**WORK REQUEST:** Exercise in exact copying: restate word for word only the lines below from the one containing "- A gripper" through the one containing "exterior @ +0", omitting any pictures.

**DATASET EXCERPTS:**
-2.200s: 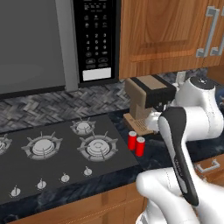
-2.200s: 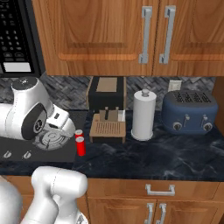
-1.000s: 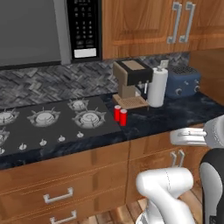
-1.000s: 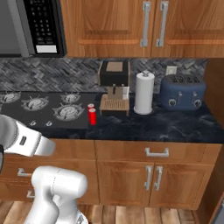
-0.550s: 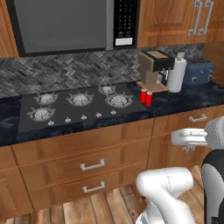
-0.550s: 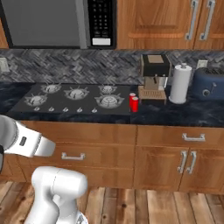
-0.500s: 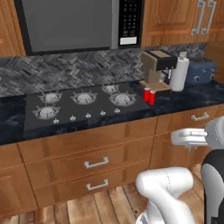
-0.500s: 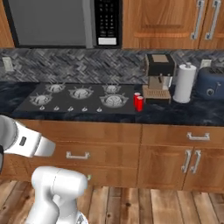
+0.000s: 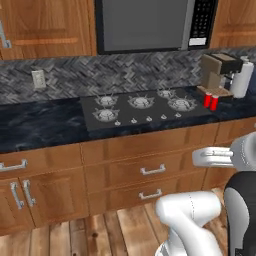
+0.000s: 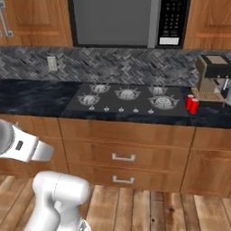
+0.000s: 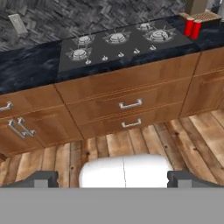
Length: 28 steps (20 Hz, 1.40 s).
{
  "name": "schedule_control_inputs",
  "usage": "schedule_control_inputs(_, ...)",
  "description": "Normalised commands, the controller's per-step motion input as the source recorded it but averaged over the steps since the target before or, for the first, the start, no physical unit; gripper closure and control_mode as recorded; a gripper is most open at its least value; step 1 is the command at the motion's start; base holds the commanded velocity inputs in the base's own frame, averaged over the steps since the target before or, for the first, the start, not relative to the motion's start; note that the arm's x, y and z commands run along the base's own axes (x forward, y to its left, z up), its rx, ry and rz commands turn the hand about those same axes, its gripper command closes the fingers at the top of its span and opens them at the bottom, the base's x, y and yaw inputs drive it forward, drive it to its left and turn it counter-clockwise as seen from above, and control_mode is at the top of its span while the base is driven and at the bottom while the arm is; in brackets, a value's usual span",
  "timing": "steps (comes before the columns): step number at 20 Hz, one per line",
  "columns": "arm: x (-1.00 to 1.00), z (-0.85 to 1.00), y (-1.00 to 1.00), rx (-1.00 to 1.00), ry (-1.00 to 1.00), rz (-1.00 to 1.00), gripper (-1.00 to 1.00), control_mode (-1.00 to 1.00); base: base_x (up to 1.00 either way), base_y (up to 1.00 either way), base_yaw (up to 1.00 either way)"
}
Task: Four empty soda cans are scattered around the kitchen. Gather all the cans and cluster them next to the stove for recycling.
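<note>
Two soda cans (image 9: 210, 101) stand upright, long axes vertical, touching side by side just right of the stove (image 9: 142, 111). Gripper (image 11: 113, 179) spread wide, holding nothing.

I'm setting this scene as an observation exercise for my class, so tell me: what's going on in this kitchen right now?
A white robot arm on a mobile base stands back from the counter, its fingers spread wide and holding nothing. Two red soda cans stand side by side on the dark counter just right of the black stove, in front of the coffee machine. A microwave hangs above the stove. No other cans show from here.
</note>
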Motion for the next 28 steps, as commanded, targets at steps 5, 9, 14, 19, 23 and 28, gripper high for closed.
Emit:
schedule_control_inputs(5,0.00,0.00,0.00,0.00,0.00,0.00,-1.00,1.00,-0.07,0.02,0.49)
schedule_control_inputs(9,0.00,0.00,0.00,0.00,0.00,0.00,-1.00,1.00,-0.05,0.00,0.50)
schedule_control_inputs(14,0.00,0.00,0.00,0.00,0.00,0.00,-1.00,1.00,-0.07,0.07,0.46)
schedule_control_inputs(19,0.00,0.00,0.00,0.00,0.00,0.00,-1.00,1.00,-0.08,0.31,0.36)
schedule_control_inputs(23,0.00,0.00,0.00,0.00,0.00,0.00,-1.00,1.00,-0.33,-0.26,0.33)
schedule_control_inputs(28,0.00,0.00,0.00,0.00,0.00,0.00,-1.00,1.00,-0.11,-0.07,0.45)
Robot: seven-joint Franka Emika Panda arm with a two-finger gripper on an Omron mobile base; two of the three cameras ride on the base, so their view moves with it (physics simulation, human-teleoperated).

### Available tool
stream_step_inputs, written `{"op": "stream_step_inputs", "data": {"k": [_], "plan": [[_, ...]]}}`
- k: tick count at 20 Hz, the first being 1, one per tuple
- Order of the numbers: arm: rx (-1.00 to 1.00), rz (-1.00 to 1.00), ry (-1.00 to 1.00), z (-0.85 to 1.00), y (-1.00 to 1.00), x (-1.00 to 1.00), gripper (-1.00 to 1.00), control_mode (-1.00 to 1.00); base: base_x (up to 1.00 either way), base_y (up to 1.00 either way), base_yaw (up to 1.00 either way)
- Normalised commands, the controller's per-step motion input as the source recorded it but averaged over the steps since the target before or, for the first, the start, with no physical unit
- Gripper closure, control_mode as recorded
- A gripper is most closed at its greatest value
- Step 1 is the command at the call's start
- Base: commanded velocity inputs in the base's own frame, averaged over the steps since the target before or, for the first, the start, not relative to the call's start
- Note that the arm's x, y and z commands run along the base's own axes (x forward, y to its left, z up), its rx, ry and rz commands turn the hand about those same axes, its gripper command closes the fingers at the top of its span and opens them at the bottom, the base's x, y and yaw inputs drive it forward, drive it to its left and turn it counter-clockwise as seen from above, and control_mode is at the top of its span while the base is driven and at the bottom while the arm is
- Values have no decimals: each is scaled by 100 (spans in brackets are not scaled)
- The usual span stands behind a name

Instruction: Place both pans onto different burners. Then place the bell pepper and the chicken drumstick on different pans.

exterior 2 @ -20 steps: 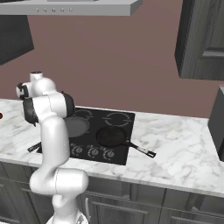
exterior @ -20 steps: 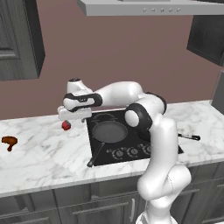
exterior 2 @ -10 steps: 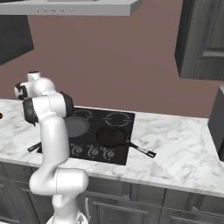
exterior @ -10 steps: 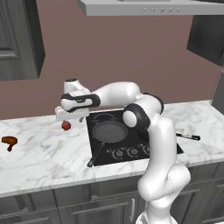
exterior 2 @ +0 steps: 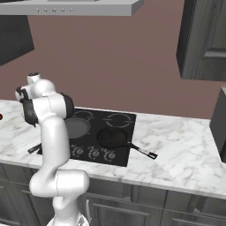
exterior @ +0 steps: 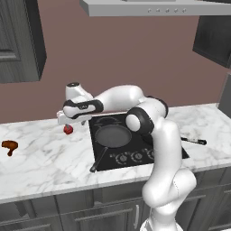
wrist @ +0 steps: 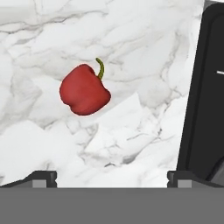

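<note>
1. We judge the pan step done: the wide grey pan (exterior: 111,135) sits on a near-left burner of the cooktop (exterior: 173,154), its handle pointing toward the near edge, and the smaller black pan (exterior 2: 112,137) rests on a burner to its right, handle trailing off onto the marble.

2. We are now on the bell pepper (wrist: 84,89). It lies on the marble counter (exterior: 45,162) just left of the cooktop, toward the far side, red with a short green stem.

3. Our gripper (exterior: 67,120) hangs directly over the pepper, reached out left from the arm. Its jaws are spread as wide as they go and grip nothing; in the hand view the two tips sit far apart at the bottom, with the pepper between them but off toward one tip, not centred.

4. The chicken drumstick (exterior: 8,146) waits well apart, at the far left of the counter, untouched.

5. The next move, as we read it, calls for centring the jaws over the pepper, coming straight down until the tips flank its body, then closing gently. The pepper is rounded and glossy, so an off-centre pinch could squirt it aside.

6. After that we would carry it right to one pan, leaving the other for the drumstick.
</note>
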Motion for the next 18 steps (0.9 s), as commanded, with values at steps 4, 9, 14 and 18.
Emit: {"op": "stream_step_inputs", "data": {"k": [4, 9, 14, 18], "plan": [[4, 1, -4, -12, 0, 4, -100, -100, 0, 0, 0], [3, 1, -2, -4, 0, 6, -100, -100, 0, 0, 0], [1, 2, -3, 0, 1, 7, -100, -100, 0, 0, 0], [0, 3, -4, 0, 6, 5, -100, -100, 0, 0, 0]]}}
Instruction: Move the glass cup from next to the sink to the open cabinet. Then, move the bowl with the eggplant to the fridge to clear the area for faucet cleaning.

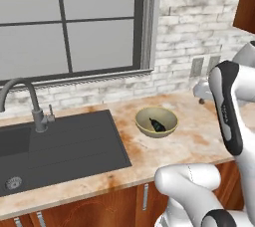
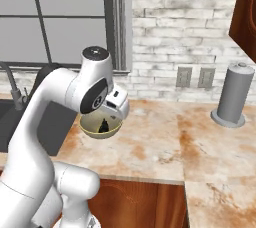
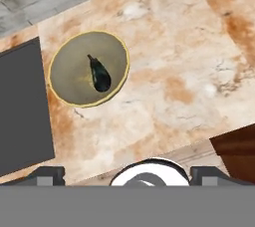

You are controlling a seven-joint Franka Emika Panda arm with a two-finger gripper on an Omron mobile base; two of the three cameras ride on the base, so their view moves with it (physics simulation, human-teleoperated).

**WRITTEN REPLY:**
- A gripper is most closed at its greatest value
- Step 1 is the command at the call's start
- Base: commanded velocity inputs in the base's own frame, averaged over the steps since the target before or, for the first, the start, not relative to the call's start
- Note that the arm's x, y and z commands run along the base's own axes (x forward, y to its left, z up), its rx, ry and rz commands turn the hand about those same axes, its gripper command closes the fingers at the top of its span and opens them at the bottom, the base's x, y and yaw inputs drive it forward, drive it to its left and turn it counter-clockwise as seen from above, and control_mode is at the top of its span while the base is driven and at the bottom while the arm is
- Values have no decimals: each is scaled by 100 (spans in brackets are not scaled)
- The usual span stands behind a name

Instruction: Place both pans onto different burners. Then place the bell pepper and the chicken drumstick on different pans.

exterior 2 @ -20 steps: 
exterior @ -20 steps: 
exterior 2 @ -10 steps: 
exterior @ -10 steps: 
exterior 2 @ +0 steps: 
exterior @ +0 steps: 

The work on this exercise is complete.